BRIEF:
Provide the count of lines below where "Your" occurs, with no other output.

EXERCISE DATA:
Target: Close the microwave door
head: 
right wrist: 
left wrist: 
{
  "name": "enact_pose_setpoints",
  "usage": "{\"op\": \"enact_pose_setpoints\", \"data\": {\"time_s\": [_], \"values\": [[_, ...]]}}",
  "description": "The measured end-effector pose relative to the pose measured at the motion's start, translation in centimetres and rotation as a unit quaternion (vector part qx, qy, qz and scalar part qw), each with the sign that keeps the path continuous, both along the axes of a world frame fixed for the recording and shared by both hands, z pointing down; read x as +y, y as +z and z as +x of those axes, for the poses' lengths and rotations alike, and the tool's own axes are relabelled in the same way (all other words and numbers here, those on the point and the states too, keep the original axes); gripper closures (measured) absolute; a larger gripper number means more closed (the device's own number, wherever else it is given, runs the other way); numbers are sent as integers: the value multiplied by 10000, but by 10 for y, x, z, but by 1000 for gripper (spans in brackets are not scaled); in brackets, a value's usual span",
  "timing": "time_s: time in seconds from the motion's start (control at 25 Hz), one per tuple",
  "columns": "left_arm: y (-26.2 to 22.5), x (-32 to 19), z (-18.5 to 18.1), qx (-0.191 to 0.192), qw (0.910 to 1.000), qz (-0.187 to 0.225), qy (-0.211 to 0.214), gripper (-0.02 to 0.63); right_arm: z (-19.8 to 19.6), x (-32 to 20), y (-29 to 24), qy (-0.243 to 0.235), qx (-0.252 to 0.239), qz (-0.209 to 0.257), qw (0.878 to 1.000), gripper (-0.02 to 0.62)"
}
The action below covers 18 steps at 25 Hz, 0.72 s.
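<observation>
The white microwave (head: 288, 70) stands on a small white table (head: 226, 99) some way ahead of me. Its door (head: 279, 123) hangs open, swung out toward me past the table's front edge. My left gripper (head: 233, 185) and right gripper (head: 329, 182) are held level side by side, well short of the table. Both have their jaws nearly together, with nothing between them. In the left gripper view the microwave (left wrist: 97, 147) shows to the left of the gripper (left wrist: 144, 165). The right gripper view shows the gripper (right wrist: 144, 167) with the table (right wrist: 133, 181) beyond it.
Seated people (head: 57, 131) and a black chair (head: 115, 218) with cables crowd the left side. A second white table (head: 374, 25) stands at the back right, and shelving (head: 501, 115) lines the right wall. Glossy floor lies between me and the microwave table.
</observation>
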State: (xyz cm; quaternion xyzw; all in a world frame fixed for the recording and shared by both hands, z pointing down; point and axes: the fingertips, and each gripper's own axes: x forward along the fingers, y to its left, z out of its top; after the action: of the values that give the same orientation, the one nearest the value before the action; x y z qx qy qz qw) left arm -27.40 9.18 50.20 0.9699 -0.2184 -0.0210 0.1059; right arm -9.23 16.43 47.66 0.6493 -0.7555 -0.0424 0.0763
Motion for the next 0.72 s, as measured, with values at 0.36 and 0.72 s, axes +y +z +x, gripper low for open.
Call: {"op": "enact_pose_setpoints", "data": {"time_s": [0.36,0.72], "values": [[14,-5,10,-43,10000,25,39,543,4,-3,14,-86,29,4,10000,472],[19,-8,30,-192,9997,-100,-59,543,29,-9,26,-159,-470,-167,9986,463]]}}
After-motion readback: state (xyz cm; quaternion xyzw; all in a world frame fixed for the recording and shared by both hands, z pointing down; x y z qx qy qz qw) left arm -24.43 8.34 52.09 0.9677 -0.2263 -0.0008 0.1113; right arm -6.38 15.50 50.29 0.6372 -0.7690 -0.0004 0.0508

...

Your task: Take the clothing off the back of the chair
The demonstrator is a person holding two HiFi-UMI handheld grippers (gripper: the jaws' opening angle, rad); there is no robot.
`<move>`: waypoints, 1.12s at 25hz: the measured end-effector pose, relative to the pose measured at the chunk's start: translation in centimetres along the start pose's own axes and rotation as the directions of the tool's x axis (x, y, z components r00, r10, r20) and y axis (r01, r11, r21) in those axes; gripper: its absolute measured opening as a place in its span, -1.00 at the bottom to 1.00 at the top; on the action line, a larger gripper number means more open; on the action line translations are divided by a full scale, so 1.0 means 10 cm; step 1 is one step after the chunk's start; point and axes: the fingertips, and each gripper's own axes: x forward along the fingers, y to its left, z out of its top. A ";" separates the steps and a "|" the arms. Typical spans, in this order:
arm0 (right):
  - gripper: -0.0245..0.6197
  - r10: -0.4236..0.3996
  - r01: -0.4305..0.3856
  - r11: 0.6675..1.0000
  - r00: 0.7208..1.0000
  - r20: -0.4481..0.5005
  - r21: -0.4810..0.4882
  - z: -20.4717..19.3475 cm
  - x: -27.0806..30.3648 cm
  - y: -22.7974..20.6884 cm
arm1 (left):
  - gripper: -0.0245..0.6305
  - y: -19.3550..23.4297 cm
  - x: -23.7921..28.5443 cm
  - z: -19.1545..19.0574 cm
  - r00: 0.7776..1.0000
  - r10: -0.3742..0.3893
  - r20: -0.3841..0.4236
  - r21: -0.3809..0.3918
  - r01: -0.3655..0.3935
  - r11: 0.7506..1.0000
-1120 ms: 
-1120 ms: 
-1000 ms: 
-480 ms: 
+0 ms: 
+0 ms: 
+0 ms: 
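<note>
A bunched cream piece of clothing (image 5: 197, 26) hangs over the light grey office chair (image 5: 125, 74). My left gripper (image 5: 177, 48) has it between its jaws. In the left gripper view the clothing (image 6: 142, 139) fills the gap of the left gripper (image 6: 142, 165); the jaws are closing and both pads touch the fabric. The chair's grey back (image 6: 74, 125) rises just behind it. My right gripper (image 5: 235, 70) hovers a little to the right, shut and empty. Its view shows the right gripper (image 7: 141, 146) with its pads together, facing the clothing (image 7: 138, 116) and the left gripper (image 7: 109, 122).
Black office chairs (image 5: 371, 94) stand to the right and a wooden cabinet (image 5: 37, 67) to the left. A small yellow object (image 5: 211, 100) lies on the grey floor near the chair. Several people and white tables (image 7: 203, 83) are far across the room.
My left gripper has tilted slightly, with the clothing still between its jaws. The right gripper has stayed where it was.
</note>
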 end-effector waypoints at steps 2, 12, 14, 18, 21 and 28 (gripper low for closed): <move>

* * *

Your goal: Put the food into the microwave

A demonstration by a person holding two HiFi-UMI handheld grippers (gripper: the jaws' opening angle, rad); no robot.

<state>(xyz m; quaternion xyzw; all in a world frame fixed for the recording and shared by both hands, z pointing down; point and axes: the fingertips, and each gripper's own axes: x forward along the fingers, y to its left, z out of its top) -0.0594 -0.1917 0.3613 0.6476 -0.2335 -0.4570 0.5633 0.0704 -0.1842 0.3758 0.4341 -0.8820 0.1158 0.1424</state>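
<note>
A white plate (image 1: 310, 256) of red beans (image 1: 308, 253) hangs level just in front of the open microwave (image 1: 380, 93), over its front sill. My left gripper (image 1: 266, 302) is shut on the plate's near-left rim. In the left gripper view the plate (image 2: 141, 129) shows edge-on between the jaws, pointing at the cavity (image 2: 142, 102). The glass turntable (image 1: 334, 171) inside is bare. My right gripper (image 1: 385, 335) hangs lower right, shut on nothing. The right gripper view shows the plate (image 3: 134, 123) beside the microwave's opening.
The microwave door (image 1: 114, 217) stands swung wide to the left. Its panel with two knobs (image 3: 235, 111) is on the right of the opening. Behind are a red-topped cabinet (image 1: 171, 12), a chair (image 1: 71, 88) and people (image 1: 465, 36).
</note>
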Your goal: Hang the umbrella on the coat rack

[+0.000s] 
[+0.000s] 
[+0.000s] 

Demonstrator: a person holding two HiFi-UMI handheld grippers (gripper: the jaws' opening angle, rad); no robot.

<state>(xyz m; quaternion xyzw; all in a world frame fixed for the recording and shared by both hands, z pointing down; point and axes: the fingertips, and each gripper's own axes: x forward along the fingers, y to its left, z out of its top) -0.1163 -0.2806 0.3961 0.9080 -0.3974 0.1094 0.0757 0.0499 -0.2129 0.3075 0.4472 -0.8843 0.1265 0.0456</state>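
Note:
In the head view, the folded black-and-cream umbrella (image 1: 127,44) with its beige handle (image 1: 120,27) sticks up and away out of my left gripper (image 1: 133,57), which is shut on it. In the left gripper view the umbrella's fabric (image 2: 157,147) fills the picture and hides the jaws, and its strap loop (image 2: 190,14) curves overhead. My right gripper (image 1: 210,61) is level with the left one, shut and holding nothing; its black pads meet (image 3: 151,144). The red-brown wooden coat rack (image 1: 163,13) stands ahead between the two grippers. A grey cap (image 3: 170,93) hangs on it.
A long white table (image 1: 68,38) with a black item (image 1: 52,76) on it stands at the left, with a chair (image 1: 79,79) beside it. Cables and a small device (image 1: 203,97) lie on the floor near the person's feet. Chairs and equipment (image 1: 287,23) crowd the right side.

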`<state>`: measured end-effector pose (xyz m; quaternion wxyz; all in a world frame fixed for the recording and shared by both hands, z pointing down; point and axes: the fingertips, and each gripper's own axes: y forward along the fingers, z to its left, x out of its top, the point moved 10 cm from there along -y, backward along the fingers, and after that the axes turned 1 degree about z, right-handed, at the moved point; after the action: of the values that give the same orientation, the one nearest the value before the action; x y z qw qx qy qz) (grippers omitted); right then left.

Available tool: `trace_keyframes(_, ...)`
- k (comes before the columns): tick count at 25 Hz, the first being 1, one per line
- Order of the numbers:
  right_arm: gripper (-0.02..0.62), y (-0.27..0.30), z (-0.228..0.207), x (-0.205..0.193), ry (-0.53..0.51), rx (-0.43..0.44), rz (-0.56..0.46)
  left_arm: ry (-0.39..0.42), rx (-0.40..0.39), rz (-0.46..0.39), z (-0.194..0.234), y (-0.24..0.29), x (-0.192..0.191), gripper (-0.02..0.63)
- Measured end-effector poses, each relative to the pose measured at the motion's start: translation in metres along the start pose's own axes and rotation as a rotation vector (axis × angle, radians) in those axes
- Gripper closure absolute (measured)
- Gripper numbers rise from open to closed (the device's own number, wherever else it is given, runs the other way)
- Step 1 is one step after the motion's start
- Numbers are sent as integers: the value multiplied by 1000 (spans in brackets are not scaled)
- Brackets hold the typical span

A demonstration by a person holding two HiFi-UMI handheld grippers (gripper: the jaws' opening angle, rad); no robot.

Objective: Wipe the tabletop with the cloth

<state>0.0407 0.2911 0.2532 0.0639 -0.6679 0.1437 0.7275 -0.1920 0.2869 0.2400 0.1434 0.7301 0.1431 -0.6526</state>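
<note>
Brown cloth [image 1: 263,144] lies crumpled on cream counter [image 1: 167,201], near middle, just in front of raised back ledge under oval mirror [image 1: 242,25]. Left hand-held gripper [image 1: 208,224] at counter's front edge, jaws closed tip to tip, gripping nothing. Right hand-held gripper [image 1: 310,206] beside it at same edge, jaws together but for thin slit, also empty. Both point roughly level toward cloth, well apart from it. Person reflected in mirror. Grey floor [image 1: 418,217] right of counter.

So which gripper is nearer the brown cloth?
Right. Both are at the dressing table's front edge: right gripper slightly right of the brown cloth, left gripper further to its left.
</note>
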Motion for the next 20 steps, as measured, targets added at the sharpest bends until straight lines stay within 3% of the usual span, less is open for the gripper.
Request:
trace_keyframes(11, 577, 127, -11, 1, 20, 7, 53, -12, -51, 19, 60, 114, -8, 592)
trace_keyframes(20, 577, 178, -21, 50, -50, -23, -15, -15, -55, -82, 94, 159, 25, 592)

RESPONSE AREA:
3